CAPÍTULO II – Ainda antes de tudo começar (parte 3)
Carlos demonstrou sua genialidade logo cedo. Seu professor da escola primária era uma cara gente boa, mas extremamente estressado. Estresse é uma mal que assola quase todos os professores, não por que sejam estressados por natureza, mas por que obviamente é um trabalho altamente estressante lidar com um bando de alunos desinteressados e barulhentos. E a turma de Carlos era realmente uma turma que deixaria até mesmo um monge budista com uma leve irritação.
Para piorar as coisas, o salário dos professores primários era muito baixo e o Governo se recusava a dar o aumente de 10% que o Sindicato estava exigindo. A alegação era que não havia dinheiro suficiente nos cofres públicos para atender esse pedido. O curioso é que havia dinheiro suficiente para bancar as caríssimas festas que aconteciam toda sexta à noite nos salões do Palácio Real, sede do governo. O clima de greve geral era eminente.
Assim, numa certa manha, o professor de Carlos estava particularmente estressado com tudo aqui além de estar com a garganta inflamada (outro mal comum entre os que lecionam). Ele precisava arrumar uma maneira de deixar a turma entretida. Teve uma idéia. Pediu que calculassem a soma de todos os números naturais de 1 a 100, assim:
1 + 2 + 3 + 4 + 5 + ... + 98 + 99 + 100
Dada a sua experiência com alunos, o professor estimou que levariam pelo menos meia hora calculando esta soma e, por conseguinte, ele teria meia hora de sossego. Qual foi a sua surpresa quando três minutos depois, Carlos entregou uma folha com o resultado da conta:
5050
A mente do professor parou por alguns instantes. Não pode acreditar, em princípio. Mas estava correto e sabia disso, pois já fizera essa conta antes numa de suas muitas noites de insônia.
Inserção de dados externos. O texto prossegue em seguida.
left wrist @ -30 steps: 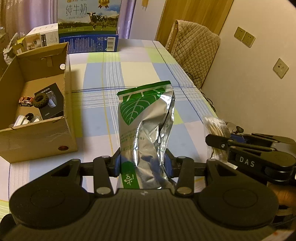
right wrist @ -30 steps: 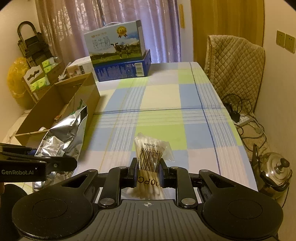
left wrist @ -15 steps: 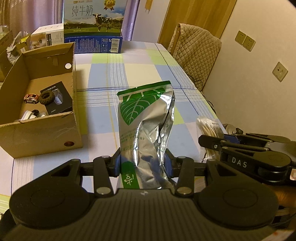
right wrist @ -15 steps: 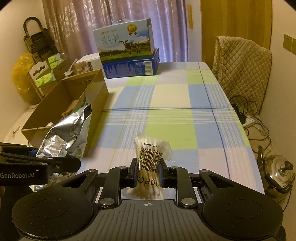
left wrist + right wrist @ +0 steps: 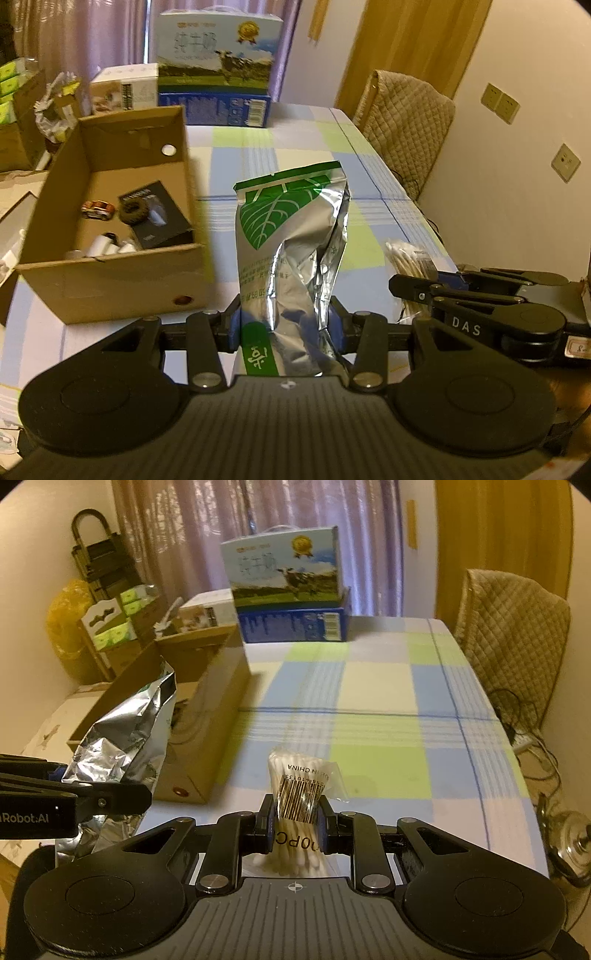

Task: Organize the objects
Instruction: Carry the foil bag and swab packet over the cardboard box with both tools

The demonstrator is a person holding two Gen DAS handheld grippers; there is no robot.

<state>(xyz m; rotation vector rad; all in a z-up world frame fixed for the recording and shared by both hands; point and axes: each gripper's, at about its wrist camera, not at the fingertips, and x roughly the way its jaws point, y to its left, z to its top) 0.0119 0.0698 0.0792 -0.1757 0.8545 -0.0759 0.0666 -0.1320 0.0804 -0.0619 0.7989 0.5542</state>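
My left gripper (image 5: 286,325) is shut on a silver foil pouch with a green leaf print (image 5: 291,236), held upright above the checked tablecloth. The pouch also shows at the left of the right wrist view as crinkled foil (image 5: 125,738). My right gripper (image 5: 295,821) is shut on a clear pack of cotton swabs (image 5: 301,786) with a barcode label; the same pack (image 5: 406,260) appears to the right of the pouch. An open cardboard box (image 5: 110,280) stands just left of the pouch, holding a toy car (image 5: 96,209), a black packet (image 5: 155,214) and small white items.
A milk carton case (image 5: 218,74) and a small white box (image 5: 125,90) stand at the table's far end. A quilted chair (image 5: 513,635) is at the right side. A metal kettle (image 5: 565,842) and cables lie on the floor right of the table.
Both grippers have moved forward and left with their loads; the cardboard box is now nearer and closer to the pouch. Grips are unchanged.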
Não poderia deixar de perguntar:
- Como você fez essa conta em tão pouco tempo?
E então Carlos explicou o seu raciocínio, que foi mais ou menos o seguinte:
Quero calcular 1 + 2 + 3 + ... + 98 + 99 + 100. Chame essa soma de S. Então
S = 1 + 2 + 3 + ... + 98 + 99 + 100
Como até mesmo meu gato sabe que a ordem das parcelas não altera a soma, então:
S = 100 + 99 + 98 + ... + 3 + 2 + 1
E então somando tudo e observando que 1 + 100 = 2 + 99 = 3 + 98 = ... = 101, vemos que:
2S = 101 + 101 + 101 + ... + 101 + 101 + 101
E o lado direito é 101 repetido 100 vezes, logo é 101 vezes 100 que é 1010. Dividindo por 2, temos S = 5050.
Depois dessa parte técnica maçante e que acabou com o clima do livro, voltemos a história.
O professor percebeu a genialidade do pequeno Carlos e viu que o garoto tinha futuro. Também percebeu que ele era um fracasso como professor e resolveu largar tudo para trabalhar com artesanato. Já o pequeno Carlos continuou seus estudos, estudou muita matemática porreta e hoje é mais famoso e respeitado matemático do Norte. Também é conhecido que ele é um excelente dançarino de valsa, mas isso é irrelevante para a história.
Vale ressaltar que Carlos tinha apenas dez anos quanto tudo isso aconteceu.
Leonardo conhecia por cima essa história. Conhecia a fama de Carlos Gauss e algumas vezes sonhava em ser tão gênio quanto ele. Outras vezes sonhava comendo bolo de fubá, um dos seus favoritos.
O professor de Leonardo era do tipo, digamos, sacana e às vezes gostava de desafiar seus alunos com problemas realmente difíceis só para ver a cara de tacho dos alunos que evidentemente não tinham a menor idéia de como proceder. Com exceção de Leonardo, e claro.
Daí um dia só para sacanear mais ainda, o professor pediu para que os alunos calculassem a soma infinita:
1 + ½ + ¼ ...
Desta vez o professor tinha certeza que nem Leonardo resolveria essa e, na verdade, era essa a intenção. Para a sua surpresa, em menos de cinco minutos, Leonardo veio com uma folha de papel e a resposta correta: 2. Também explicou para o professor o seu raciocínio, o qual não será reproduzido aqui, mas obviamente estava correto. À luz do conhecimento atual isso não foi um feito extraordinário,
A partir desse dia, a fama de garoto prodígio se espalhou e Leonardo era conhecido em todas as cidades vizinhas. O garoto era realmente dos bons. Obviamente, seu intelecto superior não pertencia àquele lugar pacato, sem graça e sem sede de conhecimento. Ele precisava de alguém que guiasse sua mente fértil pelos caminhos tortuosos do conhecimento.
Mas ninguém percebeu isso e seu avô decidiu que o neto deveria ser advogado, como se essa decisão coubesse a ele.